A la falta de holgura en artículos comestibles y bebibles que para muchos suele caracterizar la Navidad se sumaría esta vez una reducción horaria que llevaría a cenar con el sol afuera.
Más claridad solar que serviría para dar relieve ante los vecinos a las ingestas generalmente incompletas de los más necesitados que en este tiempo incluye mayor cantidad de individuos suspendidos de empleos y con los bolsillos en quiebra.
Para los pudientes, el esplendor de las buenas mesas cae parado a cualquier hora. Sobre todos para aquellos que aun habiendo salido de cargos de altos calibres conservan billeteras de igual dimensión y sorprendente crecimiento.
Adelantar el encuentro de tradición y obligada sobriedad en numerosos hogares modestos encaja perfectamente en el habitual déficit de las «tres calientes».
Cenar a mitad de camino entre la hora del almuerzo y el momento de la tercera cita con las viandas que gustan a los dominicanos haría innecesario a alguno de los rutinarios turnos al bate con tenedores y cuchillos.
Esta vez por «orden superior» anti-contagio en el marco de una cuarentena de menguada intensidad. Prohibido juntarse demasiado con la gente y en adición, tampoco hacerlo con el arte culinario de las amas de casa de extracción humilde y el rociado de bebidas espirituosas baratas en vez de coñac, buen vino y champán.

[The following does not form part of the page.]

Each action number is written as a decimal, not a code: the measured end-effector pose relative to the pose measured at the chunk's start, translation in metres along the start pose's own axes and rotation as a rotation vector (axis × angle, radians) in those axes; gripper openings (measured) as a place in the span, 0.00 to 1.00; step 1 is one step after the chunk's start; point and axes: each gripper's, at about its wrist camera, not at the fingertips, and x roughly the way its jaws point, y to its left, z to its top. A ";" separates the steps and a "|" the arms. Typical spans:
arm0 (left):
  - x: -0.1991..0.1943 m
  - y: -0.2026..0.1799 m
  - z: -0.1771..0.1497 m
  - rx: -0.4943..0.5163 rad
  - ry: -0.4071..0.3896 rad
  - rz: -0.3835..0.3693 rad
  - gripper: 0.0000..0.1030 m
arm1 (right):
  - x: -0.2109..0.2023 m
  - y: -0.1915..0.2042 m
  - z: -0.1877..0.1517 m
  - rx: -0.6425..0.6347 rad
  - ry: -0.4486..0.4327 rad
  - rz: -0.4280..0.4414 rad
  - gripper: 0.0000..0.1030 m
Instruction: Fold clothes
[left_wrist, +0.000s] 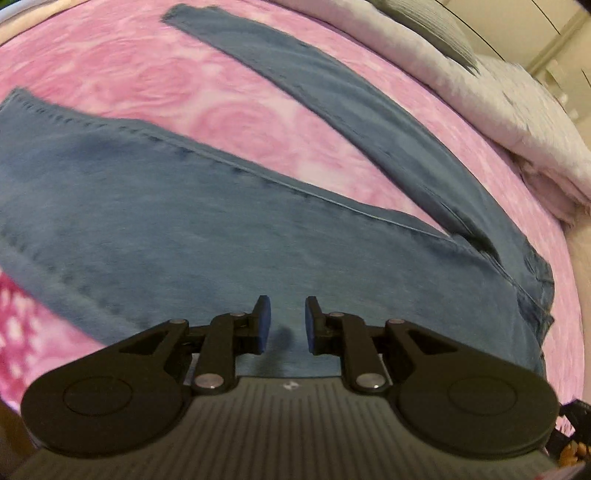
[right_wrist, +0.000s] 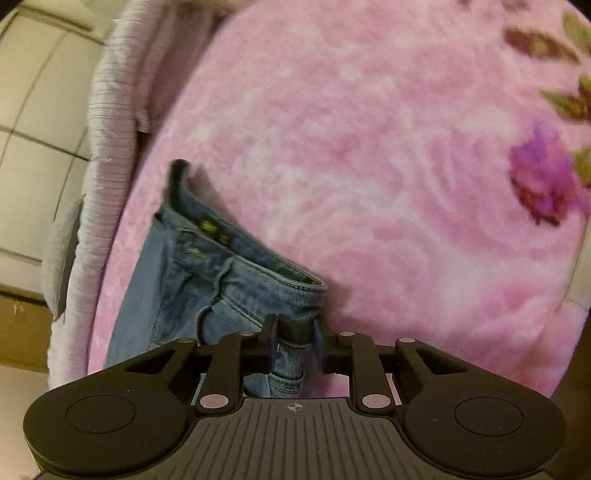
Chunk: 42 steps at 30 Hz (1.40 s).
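Blue jeans (left_wrist: 184, 221) lie flat on a pink rose-patterned blanket (left_wrist: 184, 85), their two legs spread apart in a V toward the far left. My left gripper (left_wrist: 287, 319) hovers over the thigh of the near leg, open, with a narrow gap between its blue pads and nothing in it. In the right wrist view the jeans' waistband (right_wrist: 221, 251) stands raised off the blanket (right_wrist: 369, 147). My right gripper (right_wrist: 295, 343) is shut on the waistband's near corner, and denim fills the space between its fingers.
A white fluffy duvet (left_wrist: 498, 110) and a grey pillow (left_wrist: 432, 29) lie along the far right of the bed. In the right wrist view, ribbed lilac bedding (right_wrist: 110, 129) marks the bed's left edge, with tiled floor (right_wrist: 37, 110) beyond it.
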 end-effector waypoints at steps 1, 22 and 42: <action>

Serían unas pascuas de apresurada mortalidad para los cerdos, acuchillados tempranamente para su congelación en ofertas de mercado y de recortadas oportunidades para los advenedizos que se aparecen sin invitación, ahora forzados a una reducción de agenda que les impediría más de un encuentro en la misma fecha con la calidez opípara de otros destinos en sus barriadas.
Veremos veladas recortadas por el toque de queda que genera confinamientos. La decoración estacional que evoca paisajes alpinos brillará con luces solo para consumo internos de los miembros de cada familia, bajo temperaturas que nada tendrán de nórdicas, inútiles para impresionar a los congéneres de otros domicilios también puestos bajo encierro.

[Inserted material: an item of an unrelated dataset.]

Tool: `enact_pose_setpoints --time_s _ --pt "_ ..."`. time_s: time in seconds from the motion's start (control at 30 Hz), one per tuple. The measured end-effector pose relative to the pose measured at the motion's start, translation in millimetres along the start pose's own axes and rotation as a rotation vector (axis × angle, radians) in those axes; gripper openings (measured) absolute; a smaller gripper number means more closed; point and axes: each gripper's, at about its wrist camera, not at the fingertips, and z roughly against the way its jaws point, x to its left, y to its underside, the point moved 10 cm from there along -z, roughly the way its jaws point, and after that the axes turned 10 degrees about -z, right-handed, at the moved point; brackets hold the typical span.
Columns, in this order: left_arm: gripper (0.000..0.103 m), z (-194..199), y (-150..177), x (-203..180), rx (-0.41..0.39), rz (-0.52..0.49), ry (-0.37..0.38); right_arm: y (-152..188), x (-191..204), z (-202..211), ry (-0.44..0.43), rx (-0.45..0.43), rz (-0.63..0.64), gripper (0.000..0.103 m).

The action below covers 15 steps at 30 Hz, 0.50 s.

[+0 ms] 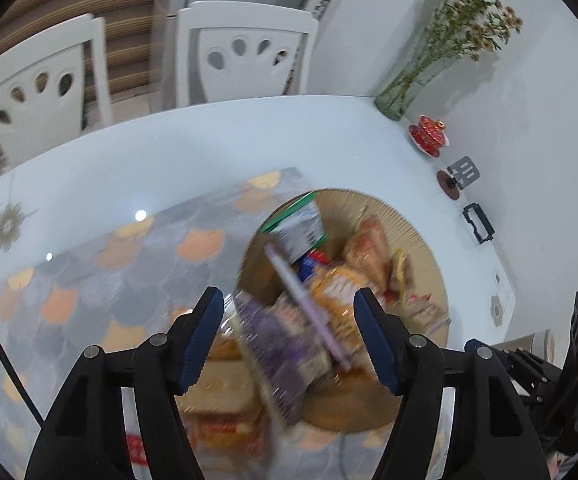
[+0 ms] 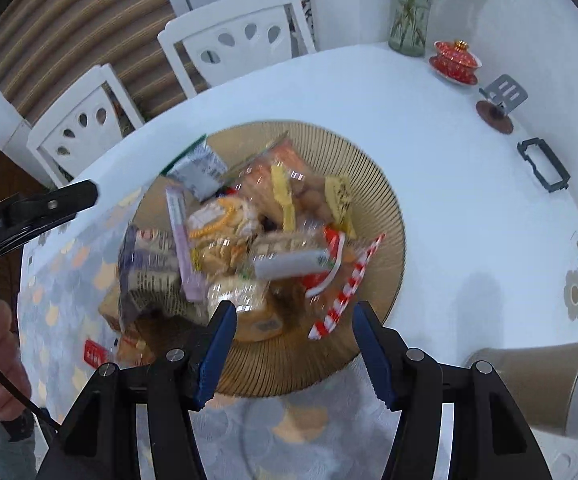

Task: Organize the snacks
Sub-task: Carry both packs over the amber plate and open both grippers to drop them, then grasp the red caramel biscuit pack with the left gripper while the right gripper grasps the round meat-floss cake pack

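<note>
While both grippers hang over the white table (image 2: pixel 449 208), a ribbed tan plate (image 2: pixel 385 208) holds the heaped snacks (image 2: pixel 249 232).

Pile, blurred: green-edged packet (image 2: pixel 197 168) at the far side, lilac stick pack (image 2: pixel 181 240), purple packet (image 1: pixel 273 344) over the near-left rim, orange biscuit packs (image 1: pixel 341 292), red-and-white striped wrapper (image 2: pixel 345 292). More packets (image 1: pixel 225 412) lie off the plate on the patterned mat (image 1: pixel 101 280), possibly biscuits. Left gripper (image 1: pixel 289 344): jaws apart, nothing pinched. Right gripper (image 2: pixel 293 348): jaws apart above the near rim, empty. Glass vase (image 2: pixel 409 28) with stems and red lidded bowl (image 2: pixel 455 62) stand by the wall.
</note>
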Motion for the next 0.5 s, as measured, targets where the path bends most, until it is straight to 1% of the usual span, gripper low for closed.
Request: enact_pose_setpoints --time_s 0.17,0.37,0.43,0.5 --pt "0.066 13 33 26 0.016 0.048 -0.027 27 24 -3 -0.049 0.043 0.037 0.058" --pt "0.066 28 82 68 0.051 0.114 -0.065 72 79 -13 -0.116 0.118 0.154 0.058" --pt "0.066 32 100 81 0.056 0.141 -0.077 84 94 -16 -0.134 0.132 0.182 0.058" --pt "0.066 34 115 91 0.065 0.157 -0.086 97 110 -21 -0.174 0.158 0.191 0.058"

Los papás Noel, que son muchos pero solo alcanzan para los que tienen a sus padres vivos o buenos padrinos sustitutos, experimentarán cambios en los detalles de sus hazañas que incluiría, para entendimiento y entusiasmos de sus cándidos destinatarios, un ambiente aéreo demasiado iluminado por el astro rey como para que las mentes infantiles acepten que sus trineos surcaron los cielos sin dejarse ver.

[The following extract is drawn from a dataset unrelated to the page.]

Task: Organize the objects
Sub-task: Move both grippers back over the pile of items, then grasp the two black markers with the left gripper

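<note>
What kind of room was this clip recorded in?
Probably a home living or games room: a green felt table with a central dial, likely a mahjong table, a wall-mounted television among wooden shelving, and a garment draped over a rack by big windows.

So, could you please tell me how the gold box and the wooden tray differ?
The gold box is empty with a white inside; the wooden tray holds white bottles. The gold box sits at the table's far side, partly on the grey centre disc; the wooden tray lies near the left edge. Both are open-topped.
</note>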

Ya de por sí, y para fines tropicales, los Santa Claus de estas latitudes figuran en versiones que nada hablan de entrar por chimeneas. No las ha habido nunca. Aquí el más socorrido e inaudito relato sobre subrepticios ingresos a las casas y sus habitaciones es la de un mágico achicamiento del venerado anciano y su cargamento tras hibernar por todo un año en las frialdades de los polos terráqueos.
Es en este punto donde la leyenda del viajero gordiflón, barbudo y generoso con los niños que se portan bien se junta con la del Chavo del 8 y sus pastillas de chiquitolinas.
Con los amigos Melchor, Gaspar y Baltasar la historia tendría que ser diferente; nunca se ha dicho que sus camellos reales tienen alas y los nativos digitales de la niñez de esta época están demasiado informados sobre lo imprescindible que resulta el GPS para poder llegar a tiempo a todos lados, algo que no aparece como disponible para ellos en las profecías que tratan de hacer verosímil su existencia.
Su invisibilidad etérea para el traspaso de paredes con fines obsequiosos sí que alcanzaría verosimilitud en un país en el que los despojos, públicos y privados, conocen pocos límites y la violación de domicilios y presupuestos con enajenación subrepticia de bienes y liquidez a veces no tiene explicación científica pero si mucho de innegable realidad.